If hunger is associated with need for food, then why does what most people think is hunger go away after 3 days (or 2-4 days) of total abstinence from food (water only)? How can the need for food go away as a result of not eating?

If hunger is a watering of the mouth, then what about Pavlov's dogs? Is hunger related to the ringing of the bell and not to need for food? Or do they need food because they hear a bell?

If one lives on water only, "hunger" (or whatever it is) typically goes away on the 4th day and does not return until the body's resources are nearly run out. In the case of a healthy normal person, typically "hunger" or whatever it is will return after about 40 days or so. To go beyond this stage is starvation (meaning that the body is living on its structures instead of on reserves). I think probably a case can be made for the proposition that the "hunger" that one experiences at the end of a "complete" fast is true hunger (meaning need for food). But the "hunger" that returns is usually not the same as the "hunger" that went away on the 4th day. The sensations/experiences are usually different. How can this be? Are there two different kinds of hunger? Is the hunger during the first three days not true hunger?

The description made by some people of the "hunger" during the first three days sounds like ...urm.. symptoms of sickness. (Whatsisface says that's exactly what they are, and that's supposed to be good) Is hunger a sickness?

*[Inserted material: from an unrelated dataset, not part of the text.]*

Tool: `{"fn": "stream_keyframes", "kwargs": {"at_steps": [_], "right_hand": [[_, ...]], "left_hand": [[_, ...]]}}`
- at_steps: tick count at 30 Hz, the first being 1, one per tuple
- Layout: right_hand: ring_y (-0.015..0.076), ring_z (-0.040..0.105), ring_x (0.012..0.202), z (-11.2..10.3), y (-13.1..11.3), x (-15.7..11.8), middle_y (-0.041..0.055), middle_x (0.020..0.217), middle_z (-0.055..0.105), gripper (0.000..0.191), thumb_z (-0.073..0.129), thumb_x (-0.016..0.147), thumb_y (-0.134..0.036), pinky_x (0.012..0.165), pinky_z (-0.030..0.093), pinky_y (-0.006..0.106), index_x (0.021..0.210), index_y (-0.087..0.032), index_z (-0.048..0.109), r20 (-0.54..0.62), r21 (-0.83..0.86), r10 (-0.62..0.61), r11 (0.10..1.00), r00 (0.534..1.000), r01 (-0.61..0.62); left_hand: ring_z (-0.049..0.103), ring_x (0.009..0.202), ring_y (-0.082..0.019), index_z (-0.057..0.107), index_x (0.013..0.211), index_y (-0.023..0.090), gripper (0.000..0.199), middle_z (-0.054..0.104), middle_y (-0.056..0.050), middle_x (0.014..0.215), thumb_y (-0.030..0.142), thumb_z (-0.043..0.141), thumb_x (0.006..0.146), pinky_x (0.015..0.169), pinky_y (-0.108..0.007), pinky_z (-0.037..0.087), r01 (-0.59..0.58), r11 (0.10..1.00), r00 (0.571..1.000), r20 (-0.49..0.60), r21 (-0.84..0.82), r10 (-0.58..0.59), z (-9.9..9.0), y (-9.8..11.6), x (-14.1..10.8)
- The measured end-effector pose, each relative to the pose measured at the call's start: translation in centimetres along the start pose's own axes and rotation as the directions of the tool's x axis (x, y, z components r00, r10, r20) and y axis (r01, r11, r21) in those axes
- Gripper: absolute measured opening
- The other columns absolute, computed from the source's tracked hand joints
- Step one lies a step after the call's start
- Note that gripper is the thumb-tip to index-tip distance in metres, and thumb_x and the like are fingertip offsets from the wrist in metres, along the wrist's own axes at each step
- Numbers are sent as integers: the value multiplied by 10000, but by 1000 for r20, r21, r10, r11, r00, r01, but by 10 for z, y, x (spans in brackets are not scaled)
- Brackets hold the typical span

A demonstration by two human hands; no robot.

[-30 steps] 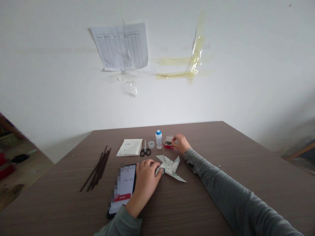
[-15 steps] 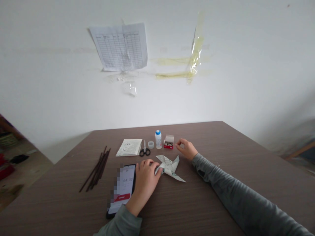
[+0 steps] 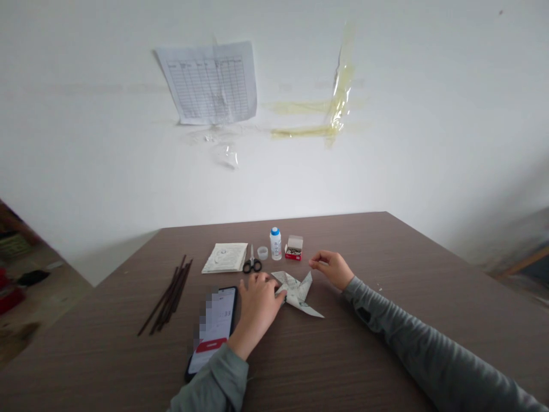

The "hunger" after a complete fast is said to be actually pleasant. I have never done a fast until hunger, so I don't know from my own experience. I have done shorter fasts (<=15 days) and the "hunger" coming off them seemed to be free of symptoms of sickness.

Seems even the NHs (who probably know more about fasting than any other group of people, both from experience and from the literature on the subject) are not agreed about the first 3 days.

--- [begin quote] ---

A sensation of hunger will tell him that he needs food (if he has learned to identify it as "hunger"), ...

--- [end quote] ---

The question is: how to identify hunger.

Someone might ask: why is this important? If I eat when I am not hungry then I am faking reality. That's dishonesty. If I don't eat when I am hungry, then I am evading the fact that I am hungry. That's evasion.

Someone might say: don't matter. But that's the Kelley philosophy. Objectivism says: Every IS implies an OUGHT. Being hungry and not being hungry have moral implications.

I would consider doing a complete fast except that for me it's supposed to be contraindicated. Maybe I will eventually do it anyway.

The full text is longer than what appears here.